Welcome to Legal Tender Farm

Welcome to Legal Tender Farm

Tuesday, August 18, 2015

Estate Sale Chairs Reupholstery

I was determined not to drag this project out for years like the last dining chairs, so I managed to get them all done in about two weeks.

Chairs from the estate sale...12 bucks.

I decided to do them right and make them very cushy, so I ordered some proper three inch foam from an upholstery shop.  While I was waiting for the foam to arrive, I cut out all the pieces, using the wooden seat bottom as a pattern.  Then I made some contrasting welting and I was all ready to get started when the foam arrived.

Finished all four in record time!

Welting on the top and bottom of the cushion.

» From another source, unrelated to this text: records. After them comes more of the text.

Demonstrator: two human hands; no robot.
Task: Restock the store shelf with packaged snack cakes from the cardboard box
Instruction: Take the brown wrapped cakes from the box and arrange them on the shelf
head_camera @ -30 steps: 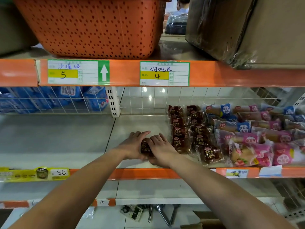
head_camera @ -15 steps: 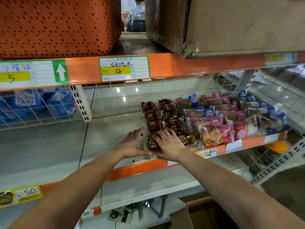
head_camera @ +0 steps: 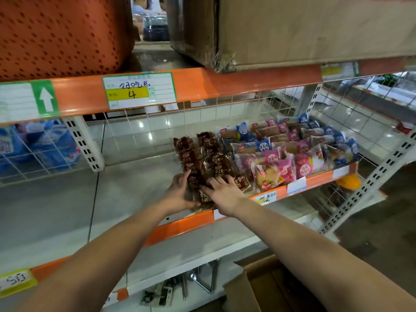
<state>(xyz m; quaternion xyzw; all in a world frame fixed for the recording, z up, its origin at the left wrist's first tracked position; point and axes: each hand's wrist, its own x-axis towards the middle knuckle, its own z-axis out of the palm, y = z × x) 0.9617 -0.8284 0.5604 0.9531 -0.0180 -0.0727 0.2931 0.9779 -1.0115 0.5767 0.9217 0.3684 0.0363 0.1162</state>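
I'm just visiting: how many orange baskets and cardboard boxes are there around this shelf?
Orange basket: 1
Cardboard boxes: 2 (top-shelf box, open floor box)
Total: 3

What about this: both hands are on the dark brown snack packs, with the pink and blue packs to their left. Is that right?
Not quite. In the head view the pink and blue packs lie to their right, not left. The left hand and right hand are indeed on the dark brown snack packs.
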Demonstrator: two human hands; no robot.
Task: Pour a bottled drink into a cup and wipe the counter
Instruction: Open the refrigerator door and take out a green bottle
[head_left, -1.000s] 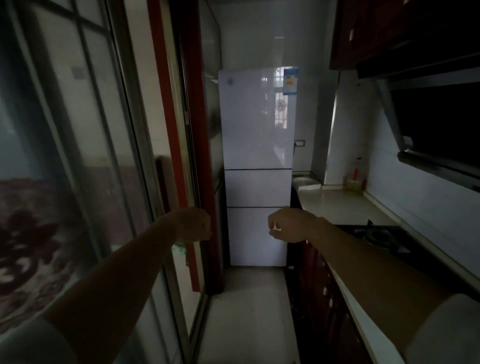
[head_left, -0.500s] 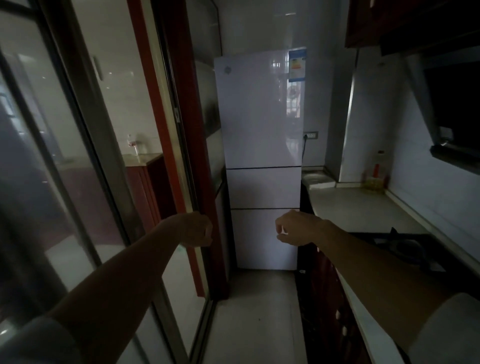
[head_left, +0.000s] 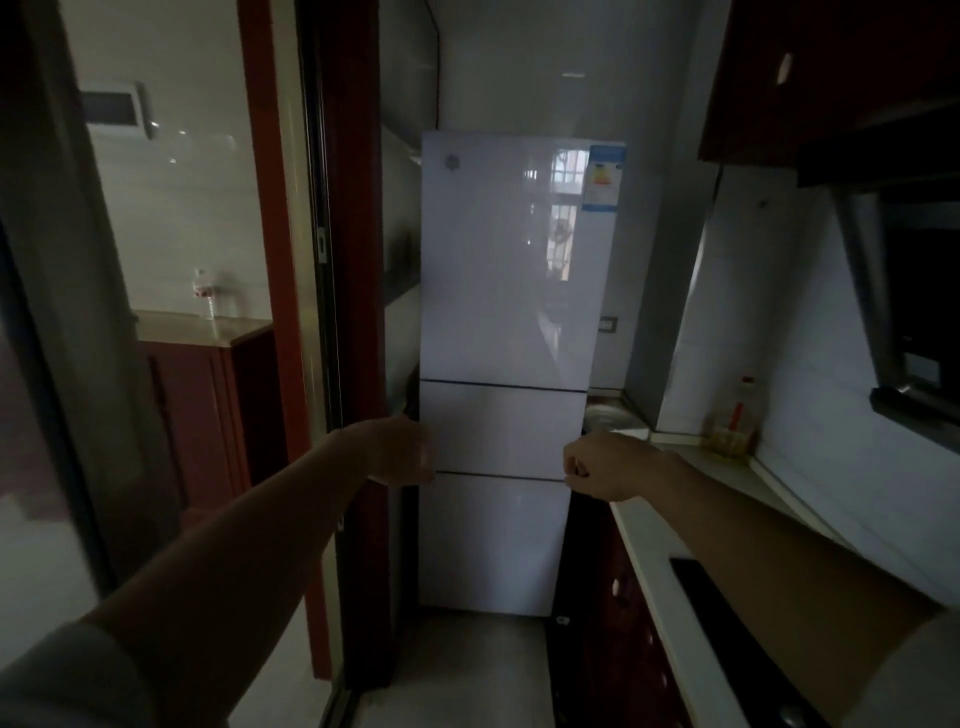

I had so much fabric left over from my dining chair redo that I decided to use it for these new chairs.  Even though the fabric is the same, it looks so different with the green welting and the light wood.  I'm toying with the idea of painting them because I'm not crazy about the wood finish.  But, I'm going to wait until I find a table that I like and depending on what kind of shape it's in, I'll either paint the table or the chairs.

Monday, August 17, 2015

Canteloupe Popsicles

It's cantaloupe season and, although I didn't get many of my own (due to all but one vine dying), my sister-in-law got loads of them and is sharing them with me.  To use up them up, she has been making cantaloupe popsicles, so I thought I'd give it try myself.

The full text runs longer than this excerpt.